### The problem:
Please copy, exactly as they appear below, the lines from the one containing "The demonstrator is" through the one containing "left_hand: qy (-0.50".

### Given information:
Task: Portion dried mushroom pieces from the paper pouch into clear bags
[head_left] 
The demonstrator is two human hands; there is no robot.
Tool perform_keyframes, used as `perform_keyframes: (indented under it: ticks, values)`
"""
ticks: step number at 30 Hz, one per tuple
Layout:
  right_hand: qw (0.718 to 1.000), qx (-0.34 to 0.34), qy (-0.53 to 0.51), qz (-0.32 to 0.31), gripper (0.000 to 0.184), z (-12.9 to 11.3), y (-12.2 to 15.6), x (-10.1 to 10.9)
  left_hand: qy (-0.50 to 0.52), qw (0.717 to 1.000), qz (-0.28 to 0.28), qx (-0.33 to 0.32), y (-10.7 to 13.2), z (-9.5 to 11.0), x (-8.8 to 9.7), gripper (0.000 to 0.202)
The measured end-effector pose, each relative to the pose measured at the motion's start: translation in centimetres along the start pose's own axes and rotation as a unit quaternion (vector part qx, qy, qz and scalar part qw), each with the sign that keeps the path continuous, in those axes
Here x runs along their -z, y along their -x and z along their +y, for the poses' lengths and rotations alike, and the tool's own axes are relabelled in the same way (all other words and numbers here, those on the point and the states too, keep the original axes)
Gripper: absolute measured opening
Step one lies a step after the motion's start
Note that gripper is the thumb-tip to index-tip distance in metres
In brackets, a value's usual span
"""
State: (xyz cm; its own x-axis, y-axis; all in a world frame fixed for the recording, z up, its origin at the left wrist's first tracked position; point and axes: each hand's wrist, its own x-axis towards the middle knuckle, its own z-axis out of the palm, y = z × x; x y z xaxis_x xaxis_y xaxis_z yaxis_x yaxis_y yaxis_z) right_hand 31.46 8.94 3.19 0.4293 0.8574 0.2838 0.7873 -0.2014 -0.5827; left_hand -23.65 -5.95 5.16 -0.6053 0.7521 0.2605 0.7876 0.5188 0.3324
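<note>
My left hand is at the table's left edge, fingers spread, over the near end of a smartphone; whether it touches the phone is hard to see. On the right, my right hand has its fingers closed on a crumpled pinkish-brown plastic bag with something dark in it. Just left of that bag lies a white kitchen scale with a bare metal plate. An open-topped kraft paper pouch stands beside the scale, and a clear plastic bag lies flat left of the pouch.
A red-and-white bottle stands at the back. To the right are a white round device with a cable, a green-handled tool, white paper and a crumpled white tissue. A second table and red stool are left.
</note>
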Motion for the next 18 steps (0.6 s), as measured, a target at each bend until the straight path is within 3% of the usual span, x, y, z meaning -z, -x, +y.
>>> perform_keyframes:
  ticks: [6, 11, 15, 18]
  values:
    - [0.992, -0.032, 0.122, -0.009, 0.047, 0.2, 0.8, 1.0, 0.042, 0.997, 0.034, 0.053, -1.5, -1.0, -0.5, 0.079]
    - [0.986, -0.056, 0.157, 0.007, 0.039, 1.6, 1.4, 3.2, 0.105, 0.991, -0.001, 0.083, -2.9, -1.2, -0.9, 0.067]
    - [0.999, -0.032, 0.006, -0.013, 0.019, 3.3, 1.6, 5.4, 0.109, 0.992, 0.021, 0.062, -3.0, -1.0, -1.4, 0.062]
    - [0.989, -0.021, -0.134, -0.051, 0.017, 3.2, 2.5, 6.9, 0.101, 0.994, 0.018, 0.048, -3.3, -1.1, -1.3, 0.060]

### Solved exercise:
The demonstrator is two human hands; there is no robot.
Tool perform_keyframes, used as `perform_keyframes: (indented under it: ticks, values)`
"""
ticks: step number at 30 Hz, one per tuple
Layout:
  right_hand: qw (0.718 to 1.000), qx (-0.34 to 0.34), qy (-0.53 to 0.51), qz (-0.32 to 0.31), gripper (0.000 to 0.184), z (-12.9 to 11.3), y (-12.2 to 15.6), x (-10.1 to 10.9)
  left_hand: qy (-0.50 to 0.52), qw (0.717 to 1.000), qz (-0.28 to 0.28), qx (-0.33 to 0.32), y (-10.7 to 13.2), z (-9.5 to 11.0), x (-8.8 to 9.7), gripper (0.000 to 0.202)

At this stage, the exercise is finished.